I think people have made some good hypothesis about how it would work.
So this is what the author gives as facts:

1. driver x chromosome would "beat" normal x
2. driver x chromosome would beat a y chromosome.
3. this is not an infertility disease.

Since this has to happen in both gametes, ova and spermatozoa, occam's razor and all, it should be a mechanism common to both. So I would guess it would work somewhere in meiosis I phase. I'll get to some hypothesis later but here are the consequences for me:

1. Women with one driver x would have 95% of ova with only driver x, and 5% with with a normal x
2. Women with double driver x would have 100% driver x ova and not be infertile
3. Men with driver x would have 97% spermatozoa with the driver x and only 3% with a Y.

So first, I don't think this would be a condition in which the driver x would not allow the Y chromosome to express. Men with driver x simply would not have a y chromosome in their sperm (that is, only 3%). Making them (in the wild at least) almost useless to producing more men unless they are selecting for y spermatozoa in those clinics.
Second, This would definitely have the consequence of reducing male population very fast, not in one generation, but in a couple generations as the gene would spread. You would start having an imbalance of male to female population and the excess of females would be exactly those with the driver x.
Third, choosing the ova in women is not as straightforward as the procedure in men. Women have to be medicated to induce the maturation of multiple ova, which then have to be harvested in an invasive procedure, and then they have to receive in vitro fertilization
The typical harvest of such a procedure is 10-20 ova if I remember correctly. So in XdX women that would mean  1 ova with a normal X chromosome every 1 - 2 procedures!
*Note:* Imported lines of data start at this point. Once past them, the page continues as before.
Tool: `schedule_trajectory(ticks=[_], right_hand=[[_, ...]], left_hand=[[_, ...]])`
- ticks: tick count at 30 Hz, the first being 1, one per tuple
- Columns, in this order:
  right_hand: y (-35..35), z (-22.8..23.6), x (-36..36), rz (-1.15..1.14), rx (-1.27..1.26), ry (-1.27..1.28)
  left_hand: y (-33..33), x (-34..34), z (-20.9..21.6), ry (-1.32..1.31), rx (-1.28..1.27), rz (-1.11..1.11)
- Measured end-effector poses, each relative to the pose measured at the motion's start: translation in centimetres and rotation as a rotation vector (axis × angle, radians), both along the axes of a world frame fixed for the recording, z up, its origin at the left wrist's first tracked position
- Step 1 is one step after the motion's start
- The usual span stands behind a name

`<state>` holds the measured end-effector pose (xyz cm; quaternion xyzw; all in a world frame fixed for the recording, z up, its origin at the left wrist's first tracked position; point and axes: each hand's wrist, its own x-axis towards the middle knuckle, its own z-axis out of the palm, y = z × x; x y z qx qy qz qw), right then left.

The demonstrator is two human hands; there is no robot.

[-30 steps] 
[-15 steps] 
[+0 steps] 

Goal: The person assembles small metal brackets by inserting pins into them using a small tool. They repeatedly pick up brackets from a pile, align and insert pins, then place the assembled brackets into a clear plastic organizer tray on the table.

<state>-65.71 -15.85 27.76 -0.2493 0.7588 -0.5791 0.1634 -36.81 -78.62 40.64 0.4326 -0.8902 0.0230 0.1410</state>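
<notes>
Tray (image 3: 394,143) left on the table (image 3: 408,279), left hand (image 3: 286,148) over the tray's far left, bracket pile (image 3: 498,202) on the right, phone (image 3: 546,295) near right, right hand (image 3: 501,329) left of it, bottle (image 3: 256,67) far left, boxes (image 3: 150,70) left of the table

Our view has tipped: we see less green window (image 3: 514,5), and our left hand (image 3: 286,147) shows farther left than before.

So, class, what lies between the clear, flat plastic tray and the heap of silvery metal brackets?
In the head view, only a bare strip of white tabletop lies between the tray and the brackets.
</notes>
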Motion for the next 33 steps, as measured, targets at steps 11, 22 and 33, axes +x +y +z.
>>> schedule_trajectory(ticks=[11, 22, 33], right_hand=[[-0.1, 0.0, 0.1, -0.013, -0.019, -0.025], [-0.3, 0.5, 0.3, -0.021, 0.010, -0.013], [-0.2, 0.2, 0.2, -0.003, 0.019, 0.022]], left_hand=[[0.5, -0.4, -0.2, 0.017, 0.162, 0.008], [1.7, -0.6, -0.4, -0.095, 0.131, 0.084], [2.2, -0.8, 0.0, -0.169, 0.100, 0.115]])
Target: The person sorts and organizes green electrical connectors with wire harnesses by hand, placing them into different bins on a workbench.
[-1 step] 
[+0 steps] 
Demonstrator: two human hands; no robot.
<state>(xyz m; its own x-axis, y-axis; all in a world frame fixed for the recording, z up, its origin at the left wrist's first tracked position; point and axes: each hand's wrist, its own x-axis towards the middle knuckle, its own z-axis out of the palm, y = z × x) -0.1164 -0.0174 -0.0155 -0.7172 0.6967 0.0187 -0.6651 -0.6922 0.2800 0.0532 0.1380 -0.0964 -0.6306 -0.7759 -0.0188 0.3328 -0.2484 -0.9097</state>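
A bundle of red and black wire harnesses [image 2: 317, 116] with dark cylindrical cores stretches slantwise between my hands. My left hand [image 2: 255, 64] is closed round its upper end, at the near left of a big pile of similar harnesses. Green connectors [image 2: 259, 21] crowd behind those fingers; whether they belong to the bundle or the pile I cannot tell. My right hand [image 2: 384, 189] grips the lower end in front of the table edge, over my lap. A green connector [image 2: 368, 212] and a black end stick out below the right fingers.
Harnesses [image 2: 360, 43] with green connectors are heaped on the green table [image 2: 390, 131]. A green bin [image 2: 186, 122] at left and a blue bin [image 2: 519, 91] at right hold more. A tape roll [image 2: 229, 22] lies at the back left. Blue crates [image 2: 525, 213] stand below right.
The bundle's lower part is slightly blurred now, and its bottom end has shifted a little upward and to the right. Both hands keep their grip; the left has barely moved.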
Now another interesting fact about in vitro fertilization is that an egg has about 25-30% of chance of proceeding to gestation. Which means that in a common ivf procedure you implant 3-4 eggs to increase the chance that at least one will work. So you can see why xdxd women would probably not be used as surrogates. You need to harvest at least 4 xdx women and maybe even more to have enough eggs for a single ivf procedure. I guess one of those for women would already be in line for receiving the fertilization.
Of course if they have a normal xx woman her eggs would be immensely precious, but still, this whole ova harvesting procedure is hard and a woman can't go through it many time due to metabolic consequences to her body.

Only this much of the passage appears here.